All this matters because at K = 11 Zack gave the clusters plausible labels, which usually correspond to high proportions in certain populations and regions. To make it more South Asian focused I removed the non-South Asian groups except Iranians in his reference set. The reference set consists of many individuals in each population (e.g., 10 Russians for the Russian population). Additionally, many of the population clusters which are defined for Africans, Oceanians, Amerindians, and more specific East Asian populations are not relevant for South Asians. So I amalgamated the African groups into one cluster, and all the peripheral East Eurasian, Oceanian, and Amerindian ones into another. I left the primary East Asian cluster, which defines China to Southeast Asia, disaggregated, since it is somewhat informative in South Asia (e.g., both my parents are ~10% East Asian).
With all that done the clusters which remain are:
- S Asian, common among South Asian populations, though found at lower proportions in West Asia and Southeast Asia
- Onge, an Andaman Island tribe
- E Asian, the cluster which defines Han Chinese, Japanese, and Southeast Asians
- SW Asian, a Middle East focused component, but found elsewhere in proportion to distance
- European, peaks in northeast Europe, on the Baltic
- East Eurasian, which is an aggregate of Oceanians, Siberians, Amerindians. A “catchall” which is really noisy in South Asians
Understand that the genetic distance between these components is not the same. The European-SW Asian distance value is rather small. The East Eurasian category throws in some rather distantly related groups, but none are that important in South Asians.
So I generated a bar plot with these clusters with the reference populations. But Zack also has results for nearly 100 individuals of South Asian origin. I removed those of mixed background, kept Iranians as an outgroup, and combined their identities somewhat. So Bengali Brahmins are clustered with other Bengalis, but I note they are Brahmin. Many of the “Unspecified” people below don’t fall into a clear category, but it isn’t as if they’re totally generic. Myself and my parents are the three Bengalis with a lot of East Asian without specification, but I know I have Bengali Brahmin (paternal grandmother), Kayastha (maternal grandfather), and Middle Eastern ancestry (maternal grandmother) within memory (i.e., these origins are preserved orally or textually). Additionally, my paternal lineage has several individuals who carry the honorific Khan, though that’s not straightforwardly mapped onto any caste term.

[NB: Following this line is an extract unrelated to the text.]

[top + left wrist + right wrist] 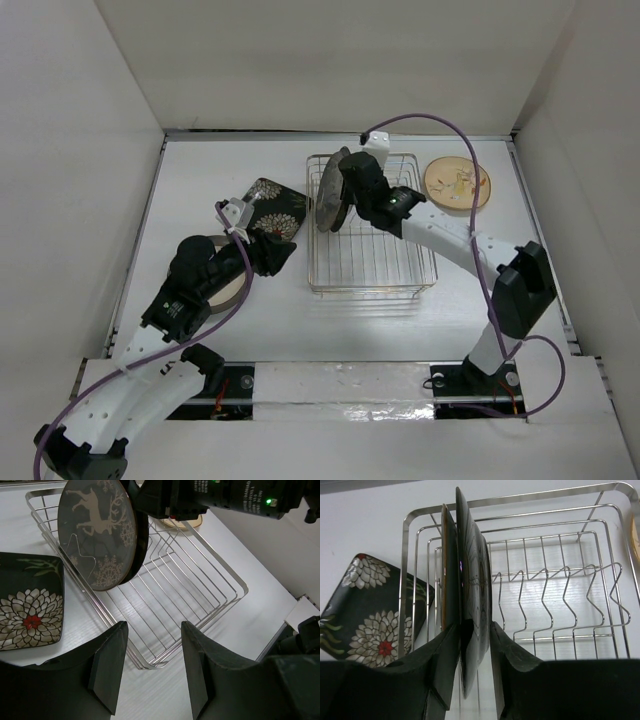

All the reference populations, which are averages of many individuals of a given group are at the top of the bar plot and in all caps. All the rest of the bars represent individuals from HAP, sorted by ethnic/regional labels, and then specific community/caste identity if possible.
If you want the raw spreadsheet, I put the open office file online.
Notes: The Gujarati population was separated tentatively because it seems as if there are two clusters. One of them is likely affiliated with the Patel community, but the other is a grab-bag of various groups. Most of these individuals are unrelated, but I am in the list along with my parents, so don’t overweight the East Asian component in Bengalis on account of that (though my parents are unrelated, and have the same quantum of East Asian).